Please tally the lines of the listing that hold the string "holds", and reply with that total only.
[Data in this exercise]
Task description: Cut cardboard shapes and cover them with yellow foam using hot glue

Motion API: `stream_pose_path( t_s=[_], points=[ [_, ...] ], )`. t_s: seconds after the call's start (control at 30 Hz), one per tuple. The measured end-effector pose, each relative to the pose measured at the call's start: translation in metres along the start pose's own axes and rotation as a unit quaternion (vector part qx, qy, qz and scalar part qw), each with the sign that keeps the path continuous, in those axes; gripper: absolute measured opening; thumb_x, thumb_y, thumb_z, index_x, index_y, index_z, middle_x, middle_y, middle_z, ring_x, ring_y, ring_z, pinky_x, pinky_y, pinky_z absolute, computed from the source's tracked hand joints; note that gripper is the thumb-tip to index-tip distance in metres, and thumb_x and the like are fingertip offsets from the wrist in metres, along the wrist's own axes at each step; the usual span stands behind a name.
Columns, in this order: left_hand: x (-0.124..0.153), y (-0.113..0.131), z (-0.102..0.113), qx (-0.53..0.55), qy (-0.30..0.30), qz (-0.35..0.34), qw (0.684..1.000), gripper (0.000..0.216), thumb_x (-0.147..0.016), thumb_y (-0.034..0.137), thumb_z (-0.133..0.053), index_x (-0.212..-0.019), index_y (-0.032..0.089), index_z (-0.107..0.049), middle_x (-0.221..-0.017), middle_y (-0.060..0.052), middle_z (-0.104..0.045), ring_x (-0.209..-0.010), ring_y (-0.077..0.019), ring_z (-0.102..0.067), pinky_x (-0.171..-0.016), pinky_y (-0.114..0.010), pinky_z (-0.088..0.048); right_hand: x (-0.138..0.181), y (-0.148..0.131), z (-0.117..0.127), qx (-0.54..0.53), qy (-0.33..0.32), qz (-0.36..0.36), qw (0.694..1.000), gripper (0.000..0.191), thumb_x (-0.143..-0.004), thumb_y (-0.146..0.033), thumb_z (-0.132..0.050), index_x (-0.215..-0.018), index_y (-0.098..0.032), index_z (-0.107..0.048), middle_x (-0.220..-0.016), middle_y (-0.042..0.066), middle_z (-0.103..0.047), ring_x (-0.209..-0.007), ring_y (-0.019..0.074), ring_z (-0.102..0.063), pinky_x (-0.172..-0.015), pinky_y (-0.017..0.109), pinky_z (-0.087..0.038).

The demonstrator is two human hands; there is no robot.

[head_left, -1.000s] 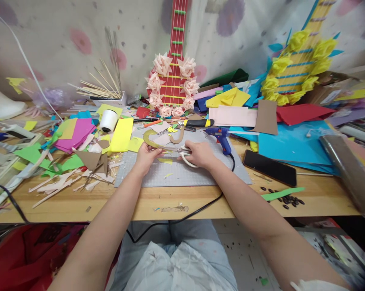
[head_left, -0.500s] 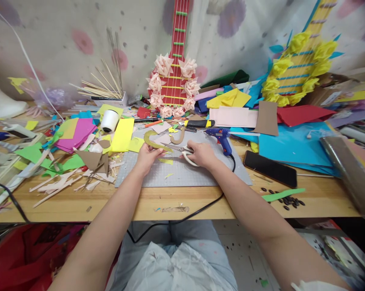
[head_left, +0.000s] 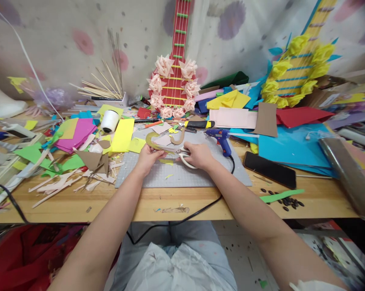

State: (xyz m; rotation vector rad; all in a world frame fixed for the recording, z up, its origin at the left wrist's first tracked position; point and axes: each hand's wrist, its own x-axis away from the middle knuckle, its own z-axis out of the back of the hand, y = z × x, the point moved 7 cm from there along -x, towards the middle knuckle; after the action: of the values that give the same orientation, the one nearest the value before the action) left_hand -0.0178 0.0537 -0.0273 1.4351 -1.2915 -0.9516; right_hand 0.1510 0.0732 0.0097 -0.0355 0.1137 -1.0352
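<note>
Between the fingers of my left hand [head_left: 147, 159] is a curved olive-yellow foam strip [head_left: 151, 140], bent like a hook. My right hand [head_left: 200, 155] grips a pair of white-handled scissors [head_left: 187, 160]. Their blades point left and lie along the strip's lower end, close to my left fingertips; whether they bite into it I cannot tell. Both hands are over a grey cutting mat [head_left: 182, 180]. Just behind the blades lies a brown J-shaped piece [head_left: 179, 138]. A small yellow scrap [head_left: 166, 162] rests on the mat beneath the hands.
A blue glue gun [head_left: 221, 141] stands right of my right hand, its black cord crossing the table edge. Farther right is a black phone [head_left: 270, 169]. Foam scraps [head_left: 58, 184] litter the left side. A red paper guitar [head_left: 174, 87] with pink flowers stands behind.
The scissors have moved slightly left and their blades have come closer together along the olive-yellow strip. My left hand has shifted a little to the right with the strip.
</note>
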Motion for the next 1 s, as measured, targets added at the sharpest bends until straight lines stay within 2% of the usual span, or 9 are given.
stream_pose_path(
  t_s=[0.33, 0.5, 0.7, 1.0],
  points=[
    [0.0013, -0.0009, -0.0015, -0.001, -0.012, 0.009, 1.0, 0.04, -0.052, 0.02, -0.076, -0.086, 0.015, -0.055, -0.077, -0.003, -0.067, -0.071, -0.0186, -0.065, -0.069, -0.035, -0.054, -0.0006, 0.0034, -0.0009, 0.019, 0.013, -0.001, 1.0, 0.044, -0.079, -0.059, -0.044, -0.096, -0.022, -0.057, -0.085, 0.006, -0.069, -0.075, 0.0203, -0.061, -0.057, 0.028, -0.027],
    [0.0026, -0.0011, -0.0041, -0.001, -0.022, 0.017, 1.0, 0.04, -0.053, 0.02, -0.076, -0.088, 0.014, -0.055, -0.08, -0.005, -0.068, -0.072, -0.0192, -0.066, -0.07, -0.035, -0.054, -0.0006, 0.0074, -0.003, -0.009, 0.01, -0.015, 1.0, 0.044, -0.08, -0.06, -0.041, -0.094, -0.021, -0.055, -0.084, 0.005, -0.069, -0.073, 0.0197, -0.06, -0.055, 0.027, -0.026],
    [0.0013, -0.003, -0.004, -0.005, -0.019, 0.015, 1.0, 0.039, -0.053, 0.016, -0.074, -0.087, 0.014, -0.054, -0.079, -0.005, -0.067, -0.073, -0.0207, -0.066, -0.071, -0.038, -0.054, 0.0008, 0.0034, -0.0049, -0.026, 0.0, 0.013, 1.0, 0.048, -0.077, -0.063, -0.043, -0.097, -0.021, -0.053, -0.085, 0.004, -0.069, -0.072, 0.0183, -0.06, -0.055, 0.027, -0.027],
    [0.0038, -0.0006, -0.0053, 0.002, -0.019, 0.021, 1.0, 0.043, -0.051, 0.017, -0.075, -0.087, 0.014, -0.051, -0.075, -0.001, -0.067, -0.069, -0.0172, -0.066, -0.066, -0.032, -0.054, -0.0005, 0.004, -0.0031, 0.0, 0.014, 0.009, 1.0, 0.046, -0.079, -0.061, -0.042, -0.095, -0.021, -0.057, -0.083, 0.005, -0.069, -0.072, 0.0185, -0.06, -0.055, 0.027, -0.025]
  ],
)
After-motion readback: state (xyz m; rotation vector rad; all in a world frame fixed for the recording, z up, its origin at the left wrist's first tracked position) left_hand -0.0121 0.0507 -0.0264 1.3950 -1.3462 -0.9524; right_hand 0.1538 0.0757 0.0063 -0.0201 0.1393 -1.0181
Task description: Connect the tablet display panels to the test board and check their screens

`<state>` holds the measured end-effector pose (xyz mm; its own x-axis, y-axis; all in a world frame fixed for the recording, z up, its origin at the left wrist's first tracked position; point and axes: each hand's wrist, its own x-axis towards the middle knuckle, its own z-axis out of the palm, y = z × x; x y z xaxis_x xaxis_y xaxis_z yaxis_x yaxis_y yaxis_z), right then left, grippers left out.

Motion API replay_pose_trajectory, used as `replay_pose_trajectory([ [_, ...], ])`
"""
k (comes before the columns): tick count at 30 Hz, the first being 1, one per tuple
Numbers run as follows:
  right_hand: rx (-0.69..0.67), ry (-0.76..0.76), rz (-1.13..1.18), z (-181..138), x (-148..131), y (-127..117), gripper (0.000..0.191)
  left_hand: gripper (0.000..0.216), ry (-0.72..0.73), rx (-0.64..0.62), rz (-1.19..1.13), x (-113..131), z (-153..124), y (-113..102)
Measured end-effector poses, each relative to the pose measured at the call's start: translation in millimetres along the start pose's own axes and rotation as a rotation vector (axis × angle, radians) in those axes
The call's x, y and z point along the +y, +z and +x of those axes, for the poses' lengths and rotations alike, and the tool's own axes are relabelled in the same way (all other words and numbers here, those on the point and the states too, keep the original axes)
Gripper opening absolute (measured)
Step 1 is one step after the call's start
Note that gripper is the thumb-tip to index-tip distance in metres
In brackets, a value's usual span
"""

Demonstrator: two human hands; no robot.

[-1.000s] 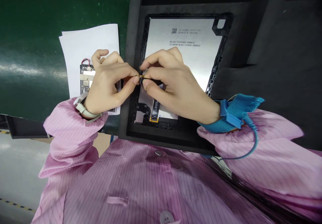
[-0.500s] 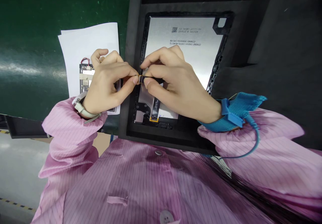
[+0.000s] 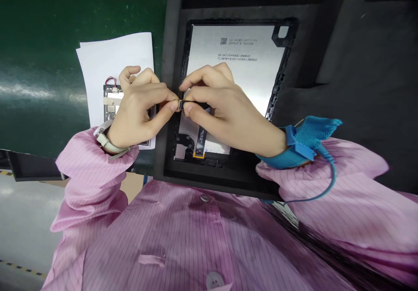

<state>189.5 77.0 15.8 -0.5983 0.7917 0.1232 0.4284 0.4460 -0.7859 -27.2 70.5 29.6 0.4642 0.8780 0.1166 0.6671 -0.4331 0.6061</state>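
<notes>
Under the left hand [image 3: 142, 108], papers [image 3: 117, 58] bear a part-hidden board [image 3: 110, 110].

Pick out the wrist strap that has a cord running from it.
The blue strap on the wrist of the right hand: a blue cord curves away from it. The pale strap on the wrist of the left hand shows no cord.

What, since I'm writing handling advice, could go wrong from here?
The left hand and right hand pinch close together at the small end of a black flex cable, so an uneven tug might crease it. The bare right hand is over the silver display back; a slip could smudge it. The left hand overlaps the circuit board in view and might snag its red wires.
</notes>
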Motion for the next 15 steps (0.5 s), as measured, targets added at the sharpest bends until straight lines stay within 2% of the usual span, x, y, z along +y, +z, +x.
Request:
replay_pose_trajectory([
  [10,-0.020,-0.086,-0.050,-3.0,-0.4,-2.1,0.025,0.047,-0.027,0.038,-0.062,-3.6,-1.1,1.4],
  [15,-0.019,-0.121,-0.104,-4.5,0.4,-0.1,0.024,0.045,-0.003,0.066,-0.045,-7.7,-3.0,2.4],
])
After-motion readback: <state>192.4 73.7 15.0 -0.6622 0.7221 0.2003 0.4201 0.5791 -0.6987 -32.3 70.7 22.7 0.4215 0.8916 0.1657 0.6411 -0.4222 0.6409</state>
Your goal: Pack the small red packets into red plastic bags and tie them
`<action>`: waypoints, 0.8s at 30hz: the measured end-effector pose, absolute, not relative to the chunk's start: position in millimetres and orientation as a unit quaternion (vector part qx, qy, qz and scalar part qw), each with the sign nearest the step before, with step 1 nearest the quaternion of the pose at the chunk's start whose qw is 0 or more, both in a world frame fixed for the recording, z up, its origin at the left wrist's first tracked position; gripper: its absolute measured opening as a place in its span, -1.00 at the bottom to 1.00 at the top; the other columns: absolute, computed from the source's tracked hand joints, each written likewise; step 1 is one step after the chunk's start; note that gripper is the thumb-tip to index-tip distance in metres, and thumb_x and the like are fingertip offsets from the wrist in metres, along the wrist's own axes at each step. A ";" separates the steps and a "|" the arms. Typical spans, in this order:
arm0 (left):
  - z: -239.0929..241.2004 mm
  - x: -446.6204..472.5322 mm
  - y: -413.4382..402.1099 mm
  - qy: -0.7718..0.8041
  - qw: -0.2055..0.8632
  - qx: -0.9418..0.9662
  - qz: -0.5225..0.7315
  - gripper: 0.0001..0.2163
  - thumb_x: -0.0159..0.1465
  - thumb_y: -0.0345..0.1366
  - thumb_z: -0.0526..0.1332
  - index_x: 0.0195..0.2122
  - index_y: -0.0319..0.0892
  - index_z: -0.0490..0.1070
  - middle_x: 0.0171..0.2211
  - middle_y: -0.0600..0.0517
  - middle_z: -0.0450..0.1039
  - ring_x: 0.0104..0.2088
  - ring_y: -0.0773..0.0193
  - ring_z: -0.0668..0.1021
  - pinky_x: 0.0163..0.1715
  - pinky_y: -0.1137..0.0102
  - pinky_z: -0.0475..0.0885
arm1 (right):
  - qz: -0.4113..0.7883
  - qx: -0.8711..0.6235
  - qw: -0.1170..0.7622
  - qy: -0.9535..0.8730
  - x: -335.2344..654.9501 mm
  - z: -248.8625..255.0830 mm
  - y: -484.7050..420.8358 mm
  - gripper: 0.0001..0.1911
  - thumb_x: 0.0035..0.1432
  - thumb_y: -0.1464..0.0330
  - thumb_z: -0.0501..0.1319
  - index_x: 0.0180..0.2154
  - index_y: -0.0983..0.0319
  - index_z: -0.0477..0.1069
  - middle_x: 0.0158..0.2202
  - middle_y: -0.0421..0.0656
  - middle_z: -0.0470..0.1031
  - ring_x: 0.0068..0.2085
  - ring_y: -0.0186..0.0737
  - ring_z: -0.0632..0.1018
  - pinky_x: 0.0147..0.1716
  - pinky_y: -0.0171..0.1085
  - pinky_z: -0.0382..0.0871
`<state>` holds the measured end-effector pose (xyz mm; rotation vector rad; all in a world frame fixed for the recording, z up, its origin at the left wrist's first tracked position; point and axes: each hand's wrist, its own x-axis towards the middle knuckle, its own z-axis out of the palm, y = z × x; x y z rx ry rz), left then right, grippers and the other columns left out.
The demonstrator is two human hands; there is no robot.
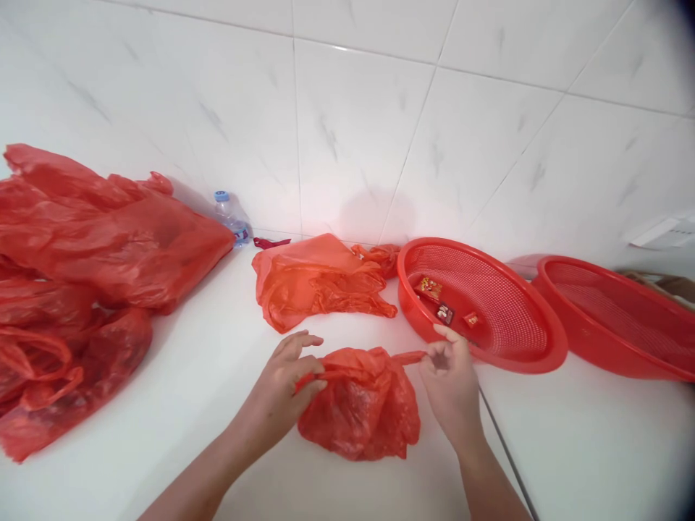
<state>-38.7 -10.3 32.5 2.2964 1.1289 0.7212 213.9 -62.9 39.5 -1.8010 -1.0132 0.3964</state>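
A small red plastic bag sits on the white tabletop in front of me, its top gathered. My left hand pinches one twisted handle of it between thumb and fingers. At the other side, my right hand grips the opposite handle, which is stretched out towards it. What is inside the bag cannot be made out. Just beyond it lies a flattened orange-red plastic bag. Close to my right hand stands a red plastic basket with a few small snack packets in it.
Large filled red plastic bags are piled on the left. A plastic bottle with a blue cap stands by the tiled wall. A second red basket is at the right. A dark seam crosses the table.
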 end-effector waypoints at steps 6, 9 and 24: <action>26.0 -85.4 -5.0 0.439 0.196 0.848 0.223 -0.86 0.25 -0.29 0.11 -0.39 -0.07 0.45 0.08 -0.05 0.32 0.17 0.01 0.28 -0.04 0.14 0.41 | 0.078 -0.820 0.369 -0.431 222.3 28.5 -84.1 -0.49 -0.01 0.34 0.10 0.04 0.15 0.23 -0.31 -0.20 0.42 -0.35 -0.22 0.47 -0.35 -0.26 0.33; 26.7 -96.9 -9.1 0.438 0.193 0.855 0.201 -0.86 0.25 -0.26 0.11 -0.38 -0.05 0.44 0.09 -0.03 0.31 0.19 0.01 0.26 -0.02 0.12 0.40 | 0.071 -0.840 0.344 -0.414 220.1 26.3 -89.3 -0.52 0.00 0.33 0.08 0.03 0.15 0.26 -0.29 -0.19 0.44 -0.35 -0.20 0.49 -0.36 -0.24 0.32; 57.5 -50.5 -33.1 0.397 0.265 0.831 0.285 -0.63 0.14 -0.36 0.25 -0.01 -0.01 0.34 0.13 -0.09 0.25 0.12 0.06 0.34 -0.02 0.19 0.41 | 0.229 -0.779 0.450 -0.372 239.8 -6.4 -106.0 -0.54 0.01 0.07 0.19 -0.11 0.21 0.36 -0.15 -0.08 0.48 -0.20 -0.13 0.51 -0.26 -0.26 0.40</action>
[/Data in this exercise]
◆ Task output
2